Just download your OS installer from MongoDB Community Edition and follow the installation instructions. This is very straight forward and should work without any problems. You only need to install MongoDB on your local machine from which you will connect to the cluster. No need to install it on the cluster.
curl -O https://fastdl.mongodb.org/linux/mongodb-linux-x86_64-debian81-3.4.2.tgz
tar -zxvf mongodb-linux-x86_64-debian81-3.4.2.tgz
mkdir -p ~/mongodb
cp -R -n mongodb-linux-x86_64-debian81-3.4.2/ ~/mongodb
# add PATH to .bashrc
echo "export PATH=~/mongodb/bin:$PATH" >> ~/.bash_rc
# create directory for storage (everywhere you have space)
mkdir -p ~/mongodb/data/db
# run the deamon in the background
mongod --quiet --dbpath ~/mongodb/data/db &
Let's get adaptivemd from the github repo now.
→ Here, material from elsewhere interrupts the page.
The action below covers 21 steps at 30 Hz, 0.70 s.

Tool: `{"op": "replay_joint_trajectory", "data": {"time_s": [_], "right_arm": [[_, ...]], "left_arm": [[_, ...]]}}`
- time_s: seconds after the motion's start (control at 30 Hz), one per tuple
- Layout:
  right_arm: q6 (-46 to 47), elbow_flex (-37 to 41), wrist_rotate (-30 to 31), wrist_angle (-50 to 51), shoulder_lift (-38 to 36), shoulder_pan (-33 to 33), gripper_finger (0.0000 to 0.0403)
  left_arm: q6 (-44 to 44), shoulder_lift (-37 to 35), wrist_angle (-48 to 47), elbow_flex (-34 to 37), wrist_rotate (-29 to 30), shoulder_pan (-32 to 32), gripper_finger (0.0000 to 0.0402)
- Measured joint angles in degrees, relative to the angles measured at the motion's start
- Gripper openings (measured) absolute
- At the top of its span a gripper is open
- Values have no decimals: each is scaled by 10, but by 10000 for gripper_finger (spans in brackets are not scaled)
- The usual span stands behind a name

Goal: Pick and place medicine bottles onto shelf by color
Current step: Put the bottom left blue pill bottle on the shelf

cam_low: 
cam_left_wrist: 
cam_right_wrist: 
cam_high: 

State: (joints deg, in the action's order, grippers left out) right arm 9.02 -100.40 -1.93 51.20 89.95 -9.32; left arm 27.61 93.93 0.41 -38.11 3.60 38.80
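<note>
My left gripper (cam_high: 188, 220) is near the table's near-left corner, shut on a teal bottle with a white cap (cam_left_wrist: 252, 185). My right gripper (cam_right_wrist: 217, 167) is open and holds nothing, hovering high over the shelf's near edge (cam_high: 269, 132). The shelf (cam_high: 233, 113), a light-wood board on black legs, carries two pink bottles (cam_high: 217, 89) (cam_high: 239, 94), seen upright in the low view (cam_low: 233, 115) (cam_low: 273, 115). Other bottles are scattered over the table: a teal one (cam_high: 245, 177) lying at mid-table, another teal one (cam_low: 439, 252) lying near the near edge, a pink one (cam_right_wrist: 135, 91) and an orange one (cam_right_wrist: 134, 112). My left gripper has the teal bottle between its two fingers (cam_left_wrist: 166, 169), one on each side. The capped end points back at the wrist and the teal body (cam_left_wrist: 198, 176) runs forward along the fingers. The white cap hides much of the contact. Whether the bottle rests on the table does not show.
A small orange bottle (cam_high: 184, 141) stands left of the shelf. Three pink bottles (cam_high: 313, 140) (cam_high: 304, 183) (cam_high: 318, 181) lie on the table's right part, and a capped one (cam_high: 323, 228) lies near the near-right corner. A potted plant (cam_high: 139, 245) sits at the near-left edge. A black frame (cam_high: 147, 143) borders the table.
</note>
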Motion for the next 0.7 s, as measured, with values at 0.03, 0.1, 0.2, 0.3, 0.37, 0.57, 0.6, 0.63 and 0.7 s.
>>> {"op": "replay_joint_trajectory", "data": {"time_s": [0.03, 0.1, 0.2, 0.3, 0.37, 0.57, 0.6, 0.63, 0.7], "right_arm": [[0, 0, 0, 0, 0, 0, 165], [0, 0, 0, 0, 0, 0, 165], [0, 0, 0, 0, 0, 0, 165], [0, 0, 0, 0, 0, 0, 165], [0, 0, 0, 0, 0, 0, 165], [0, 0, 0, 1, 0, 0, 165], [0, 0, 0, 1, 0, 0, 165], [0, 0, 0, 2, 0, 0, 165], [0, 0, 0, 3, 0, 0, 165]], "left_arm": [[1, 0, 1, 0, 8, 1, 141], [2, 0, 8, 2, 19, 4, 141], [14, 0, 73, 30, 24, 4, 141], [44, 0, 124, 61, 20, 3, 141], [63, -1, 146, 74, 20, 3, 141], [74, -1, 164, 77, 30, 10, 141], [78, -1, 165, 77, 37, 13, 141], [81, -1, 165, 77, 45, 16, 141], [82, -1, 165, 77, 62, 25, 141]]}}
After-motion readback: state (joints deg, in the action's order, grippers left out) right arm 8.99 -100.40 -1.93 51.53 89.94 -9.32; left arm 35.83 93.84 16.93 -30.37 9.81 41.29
# clone and install adaptive-md
git clone [email protected]:markovmodel/adaptive-sampling.git
For RP you need to create a virtual environment using virtualenv
# create virtual environment (here named ve)
virtualenv $HOME/ve
# activate it
source $HOME/ve/bin/activate
# install radical.pilot
pip install radical.pilot
# more packages for adaptivemd
pip install pyyaml numpy ujson simtk.unit
# go to adativemd
cd adaptive-sampling/package
# and install it
python setup.py develop
# see if it works
python -c "import adaptivemd" || echo 'FAILED'
# deactivate it
deactivate
# add an alias to .bashrc
echo "alias ve='source $HOME/ve/bin/activate'" >> ~/.bash_rc
Note, this is where we run the adaptive sampling strategies from. RP will use the VE to run the pilot that will distribute jobs that we push to the database. The VE is not used to run pyemma or openmm or anything else. This is why we do not have to install it in the VE.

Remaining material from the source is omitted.